Athar Minallah, a board member of the hospital where Ms. Bhutto was treated, released her medical report along with an open letter showing that her doctors wanted to distance themselves from the government theory that Ms. Bhutto had died by hitting her head on a lever of her car’s sunroof during the attack.

In his letter, Mr. Minallah, who is also a prominent lawyer, said the doctors believed that an autopsy was needed to provide the answers to how she actually died. Their request for one last Thursday was denied by the local police chief.
This is from Jane Perlez in Lahore:
Pakistani and Western security experts said the government’s insistence that Ms. Bhutto, a former prime minister, was not killed by a bullet was intended to deflect attention from the lack of government security around her.
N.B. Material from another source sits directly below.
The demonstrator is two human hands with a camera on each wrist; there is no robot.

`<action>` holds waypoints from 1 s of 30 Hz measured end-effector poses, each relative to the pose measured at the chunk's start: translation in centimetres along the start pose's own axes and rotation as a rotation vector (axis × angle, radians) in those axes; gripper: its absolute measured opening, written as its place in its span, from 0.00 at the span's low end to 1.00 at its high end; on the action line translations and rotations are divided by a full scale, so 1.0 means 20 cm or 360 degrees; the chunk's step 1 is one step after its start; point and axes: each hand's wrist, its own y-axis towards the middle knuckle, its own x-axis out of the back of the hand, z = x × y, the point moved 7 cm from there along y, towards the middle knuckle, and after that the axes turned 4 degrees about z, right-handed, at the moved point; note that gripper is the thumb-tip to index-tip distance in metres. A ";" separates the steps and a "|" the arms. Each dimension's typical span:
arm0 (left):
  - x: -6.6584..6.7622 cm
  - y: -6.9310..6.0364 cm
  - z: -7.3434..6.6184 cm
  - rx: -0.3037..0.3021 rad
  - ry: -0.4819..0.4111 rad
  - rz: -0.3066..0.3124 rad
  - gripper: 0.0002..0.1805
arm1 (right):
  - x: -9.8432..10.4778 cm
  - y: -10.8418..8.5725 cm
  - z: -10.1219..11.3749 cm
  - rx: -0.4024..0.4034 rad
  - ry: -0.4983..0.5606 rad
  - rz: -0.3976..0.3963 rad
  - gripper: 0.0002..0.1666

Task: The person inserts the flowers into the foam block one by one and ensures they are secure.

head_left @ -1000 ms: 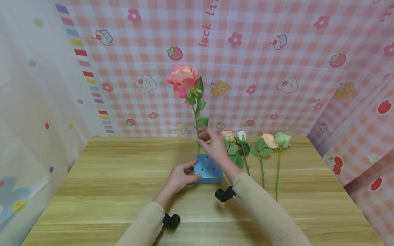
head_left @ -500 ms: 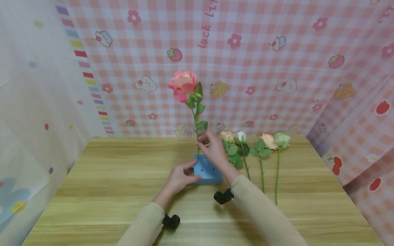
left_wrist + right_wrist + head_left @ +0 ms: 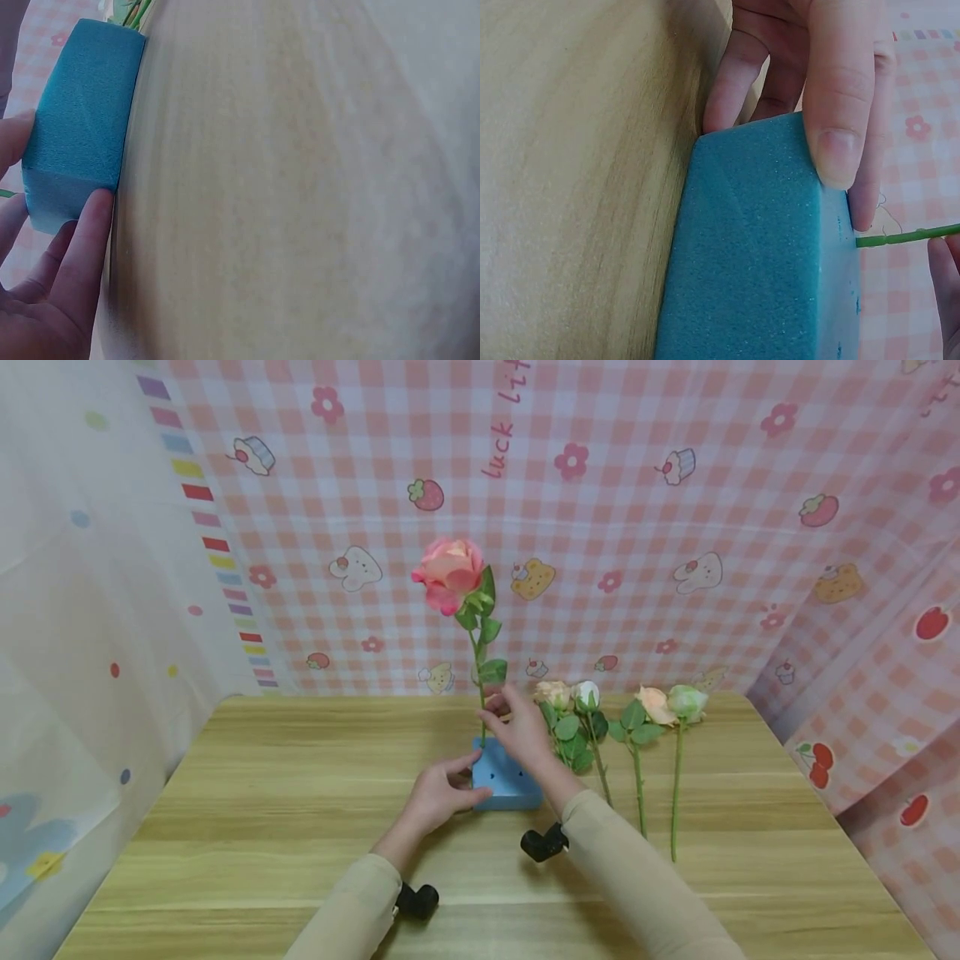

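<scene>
A pink rose (image 3: pixel 452 572) stands nearly upright, its flower tilted a little left. My right hand (image 3: pixel 521 727) pinches its green stem low down, between thumb and fingers. The stem's foot meets the top of a blue foam block (image 3: pixel 506 789) at the back left corner; the right wrist view shows the green stem (image 3: pixel 900 238) at the holed face. My left hand (image 3: pixel 438 792) grips the block's left end, thumb at the front and fingers around the side and back. Small dark holes mark the block's top, partly covered by my right hand.
To the right on the wooden table (image 3: pixel 262 827) lie several more roses: a cream one (image 3: pixel 553 693), a white one (image 3: pixel 587 695), a peach one (image 3: pixel 656 703) and a pale green one (image 3: pixel 686 702). A checked cloth (image 3: pixel 622 527) hangs behind the table.
The pink rose has come down a little toward the foam block, and my right hand has lowered slightly with it. My left hand stays in place on the block.
</scene>
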 end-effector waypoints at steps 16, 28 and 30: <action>0.00 0.00 0.01 0.0032 0.0037 0.0029 0.35 | 0.00 0.00 -0.02 -0.0011 0.0050 0.0021 0.17; 0.00 0.00 0.01 0.0053 0.0036 0.0032 0.35 | 0.05 -0.07 -0.09 -0.0144 0.0079 0.0278 0.22; 0.00 0.00 0.01 0.0062 0.0034 0.0032 0.35 | 0.07 -0.09 -0.10 -0.0155 0.0079 0.0313 0.25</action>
On Sunday, Pakistani newspapers covered their front pages with photographs showing a man apparently pointing a gun at her from just yards away.
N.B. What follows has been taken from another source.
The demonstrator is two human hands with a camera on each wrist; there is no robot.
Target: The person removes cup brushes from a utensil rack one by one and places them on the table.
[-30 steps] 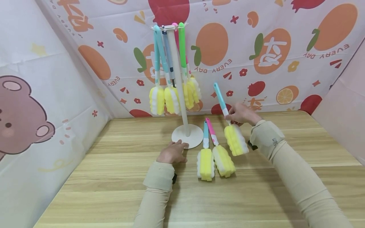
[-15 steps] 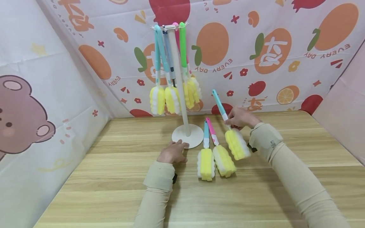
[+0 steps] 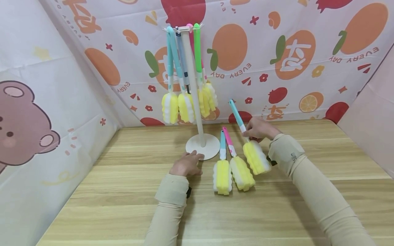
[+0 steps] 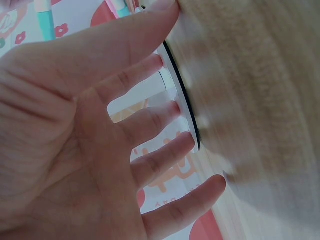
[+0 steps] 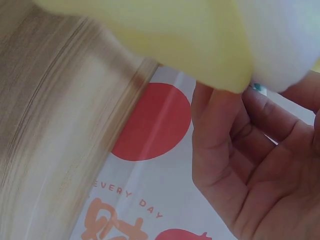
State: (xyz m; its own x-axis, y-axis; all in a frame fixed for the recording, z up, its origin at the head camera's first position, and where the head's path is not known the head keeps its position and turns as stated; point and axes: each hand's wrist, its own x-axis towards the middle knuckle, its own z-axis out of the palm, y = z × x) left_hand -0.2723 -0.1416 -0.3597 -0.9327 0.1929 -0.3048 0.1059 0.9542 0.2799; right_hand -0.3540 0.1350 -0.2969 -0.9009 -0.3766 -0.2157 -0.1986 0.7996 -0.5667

Her vehicle came under attack by a gunman and suicide bomber as she left a political rally in Rawalpindi, where the Pakistani Army keeps its headquarters, and where the powerful Inter-Services Intelligence agency has a strong presence.

The government’s explanation, that Ms. Bhutto died after hitting her head as she ducked from the gunfire or was tossed by the force of the suicide blast, has been greeted with disbelief by her supporters, ordinary Pakistanis and medical experts.
Jane Perlez writes for the New York Times.

Apparently it's OK to write reports like this for the NYT if the crime was committed in Pakistan.
Mr. Minallah distributed the medical report with his open letter to the Pakistani news media and The New York Times. He said the doctor who wrote the report, Mohammad Mussadiq Khan, the principal professor of surgery at the Rawalpindi General Hospital, told him on the night of Ms. Bhutto’s death that she had died of a bullet wound.

Dr. Khan declined through Mr. Minallah to speak with a reporter on the grounds that he was an employee of a government hospital and was fearful of government reprisals if he did not support its version of events.
Coincidence theorists like to ask "How could they keep a conspiracy quiet?"

There's the answer.
The medical report, prepared with six other doctors, does not specifically mention a bullet because the actual cause of the head wound was to be left to an autopsy, Mr. Minallah said. The doctors had stressed to him that “without an autopsy it is not at all possible to determine as to what had caused the injury,” he wrote.

But the chief of police in Rawalpindi, Saud Aziz, “did not agree” to the autopsy request by the doctors, Mr. Minallah said in his letter.

A former senior Pakistani police official, Wajahat Latif, who headed the Federal Investigative Agency in the early 1990s, said that in “any case of a suspected murder an autopsy is mandatory.” To waive an autopsy, Mr. Latif said, relatives were required to apply for permission.
In this case apparently they didn't do that; it was the chief of police who canceled the autopsy.

But then again the family didn't ask for the scene of the crime to be obliterated an hour later.

They didn't even ask for security to be pulled away from Benazir just as she left the rally in Rawalpindi.

Do you think these things just happen on their own?